• **Dataset excerpt**:
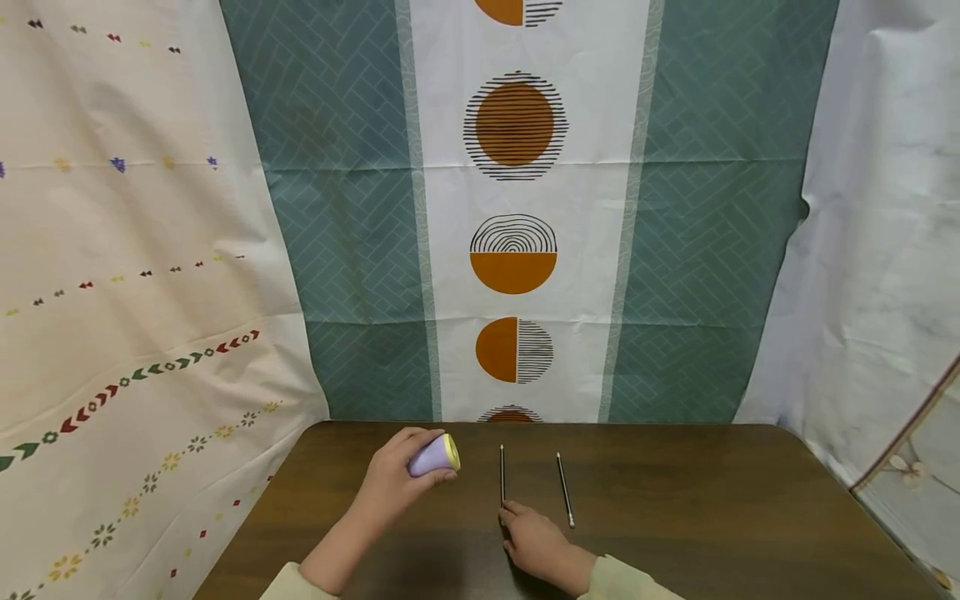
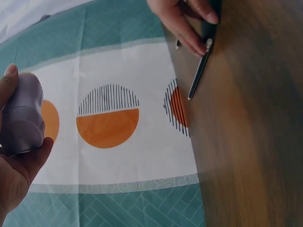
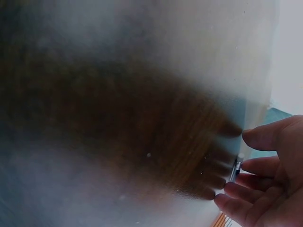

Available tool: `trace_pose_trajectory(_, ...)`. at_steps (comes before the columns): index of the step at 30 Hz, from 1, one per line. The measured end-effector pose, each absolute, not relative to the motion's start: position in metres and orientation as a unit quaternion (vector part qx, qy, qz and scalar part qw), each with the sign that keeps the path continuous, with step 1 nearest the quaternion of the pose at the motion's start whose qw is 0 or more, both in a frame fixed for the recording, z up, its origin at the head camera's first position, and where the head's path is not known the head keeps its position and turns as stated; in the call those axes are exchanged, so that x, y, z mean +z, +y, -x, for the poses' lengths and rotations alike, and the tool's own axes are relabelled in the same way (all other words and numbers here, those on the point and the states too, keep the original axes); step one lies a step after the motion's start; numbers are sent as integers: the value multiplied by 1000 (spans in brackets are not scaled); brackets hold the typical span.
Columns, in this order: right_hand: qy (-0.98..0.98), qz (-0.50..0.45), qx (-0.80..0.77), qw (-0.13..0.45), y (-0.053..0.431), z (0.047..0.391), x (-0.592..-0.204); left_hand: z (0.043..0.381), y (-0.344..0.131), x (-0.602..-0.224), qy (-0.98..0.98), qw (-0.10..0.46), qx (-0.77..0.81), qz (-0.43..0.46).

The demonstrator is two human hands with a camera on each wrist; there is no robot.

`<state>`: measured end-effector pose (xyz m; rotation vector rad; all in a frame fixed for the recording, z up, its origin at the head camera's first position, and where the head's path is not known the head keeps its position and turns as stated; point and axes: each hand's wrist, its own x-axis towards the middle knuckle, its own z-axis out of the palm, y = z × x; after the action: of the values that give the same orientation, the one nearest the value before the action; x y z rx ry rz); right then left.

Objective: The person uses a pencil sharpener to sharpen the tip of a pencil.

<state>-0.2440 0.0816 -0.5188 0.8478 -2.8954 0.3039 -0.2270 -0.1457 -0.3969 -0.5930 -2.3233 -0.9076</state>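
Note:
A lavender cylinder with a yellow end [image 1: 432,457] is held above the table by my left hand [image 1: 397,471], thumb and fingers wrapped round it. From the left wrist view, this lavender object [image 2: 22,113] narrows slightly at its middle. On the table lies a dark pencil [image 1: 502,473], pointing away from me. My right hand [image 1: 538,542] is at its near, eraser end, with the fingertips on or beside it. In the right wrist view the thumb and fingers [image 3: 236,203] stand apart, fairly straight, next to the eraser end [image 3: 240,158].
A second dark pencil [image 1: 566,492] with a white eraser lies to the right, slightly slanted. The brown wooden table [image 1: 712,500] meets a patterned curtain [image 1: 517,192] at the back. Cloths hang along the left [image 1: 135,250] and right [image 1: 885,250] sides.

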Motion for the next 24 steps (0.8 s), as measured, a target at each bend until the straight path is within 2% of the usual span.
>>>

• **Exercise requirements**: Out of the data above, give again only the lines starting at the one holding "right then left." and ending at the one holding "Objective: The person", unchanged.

• **Result of this task**:
`<state>`: measured end-effector pose (xyz m; rotation vector rad; all in a frame fixed for the recording, z up, its origin at the head camera's first position, and where the head's path is not known the head keeps its position and turns as stated; point and axes: each hand's wrist, its own x-axis towards the middle knuckle, its own z-axis out of the palm, y = z × x; after the action: of the values that give the same orientation, the one nearest the value before the action; x y z rx ry rz); right then left.

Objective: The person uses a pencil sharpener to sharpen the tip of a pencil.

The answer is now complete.